Set down exactly the lines from the one containing "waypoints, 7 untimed" through the end of the records below, both included, and nothing else.

Study material Block Start

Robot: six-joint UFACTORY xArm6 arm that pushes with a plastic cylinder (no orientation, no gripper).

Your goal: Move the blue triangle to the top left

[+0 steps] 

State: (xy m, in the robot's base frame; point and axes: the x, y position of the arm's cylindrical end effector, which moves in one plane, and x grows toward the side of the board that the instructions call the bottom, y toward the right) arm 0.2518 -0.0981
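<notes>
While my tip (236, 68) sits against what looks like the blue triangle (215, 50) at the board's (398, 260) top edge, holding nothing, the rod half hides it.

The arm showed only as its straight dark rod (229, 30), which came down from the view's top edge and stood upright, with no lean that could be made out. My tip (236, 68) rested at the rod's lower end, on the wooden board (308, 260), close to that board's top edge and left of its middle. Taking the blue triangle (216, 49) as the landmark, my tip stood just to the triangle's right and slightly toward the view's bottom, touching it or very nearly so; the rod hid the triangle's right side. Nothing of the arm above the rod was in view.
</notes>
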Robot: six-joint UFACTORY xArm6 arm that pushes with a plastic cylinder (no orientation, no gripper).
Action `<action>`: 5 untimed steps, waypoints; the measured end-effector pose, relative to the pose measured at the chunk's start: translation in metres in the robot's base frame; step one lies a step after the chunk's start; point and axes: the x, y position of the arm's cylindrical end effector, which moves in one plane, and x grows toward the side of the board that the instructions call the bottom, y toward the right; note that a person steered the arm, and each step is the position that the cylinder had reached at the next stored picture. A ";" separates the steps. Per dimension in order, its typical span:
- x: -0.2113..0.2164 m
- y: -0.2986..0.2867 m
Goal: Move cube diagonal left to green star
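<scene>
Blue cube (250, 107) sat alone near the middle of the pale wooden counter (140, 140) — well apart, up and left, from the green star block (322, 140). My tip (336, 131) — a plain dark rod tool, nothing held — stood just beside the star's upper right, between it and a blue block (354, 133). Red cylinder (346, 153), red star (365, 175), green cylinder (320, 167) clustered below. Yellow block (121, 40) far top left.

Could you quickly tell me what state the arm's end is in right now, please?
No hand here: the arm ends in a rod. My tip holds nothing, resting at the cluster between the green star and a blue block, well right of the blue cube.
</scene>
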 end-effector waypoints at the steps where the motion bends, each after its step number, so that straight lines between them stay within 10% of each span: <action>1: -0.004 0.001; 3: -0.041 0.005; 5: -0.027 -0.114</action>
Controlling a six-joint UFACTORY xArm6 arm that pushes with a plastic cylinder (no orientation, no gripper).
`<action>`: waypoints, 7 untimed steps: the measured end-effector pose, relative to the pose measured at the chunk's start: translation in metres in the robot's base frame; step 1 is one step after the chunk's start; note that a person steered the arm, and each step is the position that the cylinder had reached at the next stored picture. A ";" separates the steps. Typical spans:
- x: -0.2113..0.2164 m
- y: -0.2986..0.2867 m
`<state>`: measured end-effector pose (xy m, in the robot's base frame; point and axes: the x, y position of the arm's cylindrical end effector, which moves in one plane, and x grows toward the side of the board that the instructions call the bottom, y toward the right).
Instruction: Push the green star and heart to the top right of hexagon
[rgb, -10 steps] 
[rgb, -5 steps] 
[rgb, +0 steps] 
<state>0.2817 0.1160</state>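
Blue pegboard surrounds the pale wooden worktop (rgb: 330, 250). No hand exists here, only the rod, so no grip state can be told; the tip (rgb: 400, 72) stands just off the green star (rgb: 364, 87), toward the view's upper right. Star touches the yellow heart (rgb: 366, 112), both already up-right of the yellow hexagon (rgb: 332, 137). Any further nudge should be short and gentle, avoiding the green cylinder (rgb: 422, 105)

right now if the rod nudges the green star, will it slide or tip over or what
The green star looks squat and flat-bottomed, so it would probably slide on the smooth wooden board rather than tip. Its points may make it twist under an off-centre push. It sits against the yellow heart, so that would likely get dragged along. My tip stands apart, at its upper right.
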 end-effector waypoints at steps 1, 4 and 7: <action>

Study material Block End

#### Result below:
`<action>`: waypoints, 7 untimed steps: the measured end-effector pose, relative to the pose measured at the chunk's start: translation in metres in the robot's base frame; step 1 is one step after the chunk's start; note that a person steered the arm, and each step is the position that the cylinder had reached at the next stored picture. A ";" separates the steps. Typical spans:
- x: -0.2113..0.2164 m
- y: -0.2986..0.2867 m
`<state>`: measured end-effector pose (xy m, in the robot's base frame; point and axes: the x, y position of the arm's cylindrical end effector, which moves in one plane, and x grows toward the side of the board that the instructions call the bottom, y toward the right).
Instruction: Push the green star and heart to the top right of hexagon
[rgb, -10 steps] 
[rgb, -5 steps] 
[rgb, +0 steps] 
<state>0.2817 0.1160</state>
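Blue pegboard surrounds the pale wooden worktop (rgb: 330, 250). No hand exists here, only the rod, so no grip state can be told; the tip (rgb: 400, 72) stands just off the green star (rgb: 364, 87), toward the view's upper right. Star touches the yellow heart (rgb: 366, 112), both already up-right of the yellow hexagon (rgb: 332, 137). Any further nudge should be short and gentle, avoiding the green cylinder (rgb: 422, 105)

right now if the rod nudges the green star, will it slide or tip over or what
The green star looks squat and flat-bottomed, so it would probably slide on the smooth wooden board rather than tip. Its points may make it twist under an off-centre push. It sits against the yellow heart, so that would likely get dragged along. My tip stands apart, at its upper right.
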 end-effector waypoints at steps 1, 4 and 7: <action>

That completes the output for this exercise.